2nd Sunday after Pentecost
June 22, 2014
Matthew 10: 24-39
The very fact that this reading sounds like Jesus is ranting should be a comfort to us. Maybe you are thinking that it’s hard to find “Good News of the Gospel” in this reading. That’s because you have never lived in a place where being a Christian sets you at odds with the prevailing religious and social order of your time. We are so blessed to be free to worship as we wish, and to share our faith with the assurance that we cannot be isolated, jailed, tortured or killed for what we believe, or for claiming Jesus as our Savior. If we lived in other places – Syria, the Central African Republic, parts Latin America, parts of Eastern Europe, we might indeed lose our family or lose our life for the choices of faith that we make. If we lived with that kind of oppression, Jesus’ words would sound a lot different. They would be good news to us.
Jesus himself has just been called “Beelzebul,” a devil, by the religious leaders, and as he gets ready to send out his disciples on a mission trip, he wants them to know for certain that they will experience the same kind of treatment that he is experiencing. “So have no fear,” he says. It will all come out in the wash, he tells them, right will prevail in the end. Don’t let fear lead you to deny what you know is true. The good news is that even if you lose your life, God holds you in loving hands.

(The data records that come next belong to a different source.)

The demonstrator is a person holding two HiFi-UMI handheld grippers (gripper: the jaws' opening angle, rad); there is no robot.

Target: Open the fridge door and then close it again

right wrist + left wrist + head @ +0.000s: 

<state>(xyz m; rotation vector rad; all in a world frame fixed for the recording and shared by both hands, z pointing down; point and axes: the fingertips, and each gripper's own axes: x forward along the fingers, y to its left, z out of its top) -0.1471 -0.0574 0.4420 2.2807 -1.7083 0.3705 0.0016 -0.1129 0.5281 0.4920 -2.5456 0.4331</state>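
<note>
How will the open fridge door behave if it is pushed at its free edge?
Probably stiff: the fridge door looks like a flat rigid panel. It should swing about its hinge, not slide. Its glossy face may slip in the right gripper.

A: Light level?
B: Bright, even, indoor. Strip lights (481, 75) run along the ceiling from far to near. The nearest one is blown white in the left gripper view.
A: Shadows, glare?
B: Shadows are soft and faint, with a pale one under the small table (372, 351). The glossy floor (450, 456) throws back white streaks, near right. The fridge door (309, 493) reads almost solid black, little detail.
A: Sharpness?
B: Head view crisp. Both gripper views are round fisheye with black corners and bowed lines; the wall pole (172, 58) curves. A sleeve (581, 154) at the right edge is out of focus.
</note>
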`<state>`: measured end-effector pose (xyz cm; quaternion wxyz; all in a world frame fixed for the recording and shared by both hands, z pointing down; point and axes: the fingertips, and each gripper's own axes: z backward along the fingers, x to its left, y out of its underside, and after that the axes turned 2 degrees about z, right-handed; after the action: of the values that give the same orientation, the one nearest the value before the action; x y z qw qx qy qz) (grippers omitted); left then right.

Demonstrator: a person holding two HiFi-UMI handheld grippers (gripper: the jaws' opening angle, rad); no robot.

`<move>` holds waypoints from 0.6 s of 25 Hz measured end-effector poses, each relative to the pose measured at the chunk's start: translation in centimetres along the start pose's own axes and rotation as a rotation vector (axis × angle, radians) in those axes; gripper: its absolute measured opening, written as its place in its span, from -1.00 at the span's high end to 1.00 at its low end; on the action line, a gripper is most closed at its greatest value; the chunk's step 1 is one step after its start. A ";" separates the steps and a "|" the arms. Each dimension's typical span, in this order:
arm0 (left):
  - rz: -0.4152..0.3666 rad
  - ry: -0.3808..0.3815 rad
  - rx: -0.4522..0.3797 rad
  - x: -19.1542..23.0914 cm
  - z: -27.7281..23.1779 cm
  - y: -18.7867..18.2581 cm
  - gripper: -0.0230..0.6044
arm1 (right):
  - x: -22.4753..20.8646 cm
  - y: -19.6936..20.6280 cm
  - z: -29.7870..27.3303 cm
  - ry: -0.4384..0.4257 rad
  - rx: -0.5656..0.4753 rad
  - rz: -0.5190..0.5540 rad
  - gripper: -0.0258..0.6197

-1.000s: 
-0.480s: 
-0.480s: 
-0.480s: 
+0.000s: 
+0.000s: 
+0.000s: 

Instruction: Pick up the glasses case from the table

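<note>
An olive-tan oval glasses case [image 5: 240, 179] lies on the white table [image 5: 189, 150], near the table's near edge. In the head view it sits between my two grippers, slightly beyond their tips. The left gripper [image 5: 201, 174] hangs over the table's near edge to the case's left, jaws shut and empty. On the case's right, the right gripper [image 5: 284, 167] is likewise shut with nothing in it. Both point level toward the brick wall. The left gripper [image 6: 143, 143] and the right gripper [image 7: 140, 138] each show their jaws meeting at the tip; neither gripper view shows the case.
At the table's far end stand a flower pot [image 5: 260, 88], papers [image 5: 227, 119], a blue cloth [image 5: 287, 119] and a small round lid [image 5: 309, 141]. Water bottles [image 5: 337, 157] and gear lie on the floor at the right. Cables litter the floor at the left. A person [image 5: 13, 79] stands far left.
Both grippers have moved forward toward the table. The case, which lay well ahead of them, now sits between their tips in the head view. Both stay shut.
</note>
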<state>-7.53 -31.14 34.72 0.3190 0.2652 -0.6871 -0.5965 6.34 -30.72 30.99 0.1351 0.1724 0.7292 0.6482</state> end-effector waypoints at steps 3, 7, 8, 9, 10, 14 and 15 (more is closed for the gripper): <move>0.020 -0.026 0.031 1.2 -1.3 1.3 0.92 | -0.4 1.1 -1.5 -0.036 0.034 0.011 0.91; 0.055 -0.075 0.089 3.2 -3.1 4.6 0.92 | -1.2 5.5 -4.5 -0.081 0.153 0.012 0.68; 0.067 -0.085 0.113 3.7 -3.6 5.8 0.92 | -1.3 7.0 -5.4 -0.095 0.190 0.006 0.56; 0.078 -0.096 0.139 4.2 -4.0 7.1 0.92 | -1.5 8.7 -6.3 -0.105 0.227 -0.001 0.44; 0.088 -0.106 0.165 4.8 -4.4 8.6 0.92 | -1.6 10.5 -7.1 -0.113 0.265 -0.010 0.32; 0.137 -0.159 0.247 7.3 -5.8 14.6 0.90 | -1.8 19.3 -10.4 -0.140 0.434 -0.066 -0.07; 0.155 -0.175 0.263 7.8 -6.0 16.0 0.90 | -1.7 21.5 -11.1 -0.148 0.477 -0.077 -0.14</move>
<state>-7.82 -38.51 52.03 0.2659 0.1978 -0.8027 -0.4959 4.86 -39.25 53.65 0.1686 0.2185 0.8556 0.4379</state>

I have been so blessed to meet people who live on God’s promises. In Latin America, and again in Palestine, people who could easy be in despair because they struggle for justice and dignity against poverty and political oppression, live their faith with a depth that is inspiring. They rely on these very promises in a way that I have never had to. They live beyond fear because they trust that God is with them, that what is right will prevail. They trust that the power that raised Jesus from death is still at work to make all things new, and that they are at the forefront of the world that God is bringing into being.
Maybe you have met people like that, too; people whose faith is like a flame, and lightens the world around them. They trust that whatever happens, God is still at work to bring about Good News. They live beyond fear, instead trusting God’s promises. People think that the opposite of faith is doubt, but I don’t think so. I think that the opposite of faith is fear. Fear can drive us away from all we know to be true. Fear can keep us from realizing our dreams, stepping into the future we long for, scare us away from the life God created us for. Those people whose faith inspires us seem to find God’s promises and God’s presence in the very trials that oppress and frighten them.
Scientists tell us that fear and excitement cause the same physiological reactions. You can see it on the playing field; one team rallies in the face of disaster and goes for the goal, another tightens up, and can’t get anything right. So it is in our own lives. We can think of so many things that rattle us, that make us fearful, that make us want to hunker down and find a safe place. What is it that scares you? Big or little, take a minute to write down on your bulletin the fears that are dogging you these days. Pick a couple and just write them. We’ll give you a few minutes.
Now, underneath your fears, write Jesus’ promise that even sparrows rest in God’s hands, and that your heavenly Father knows everything about you and what you need.
Every time and angel comes to someone it says, “Do not be afraid.” That’s because the angel is the bearer of God’s good news. Jesus does the same. He came in person into our world to show us that God wants to know us. He suffered at the hands of humanity to show us that God loves us so much that even violence and brutality would not keep him from coming to be with us. And he rose from the grave to show us that even death cannot separate us from God’s love. Every promise ever made to us was proven to be possible by Jesus’ resurrection. We are loved and blessed to live with joy, even in the face of all the world can throw at us. We have nothing to fear. Amen.
Now may the peace of God, which passes all understanding, keep your hearts and minds in Christ Jesus, our Lord. Amen.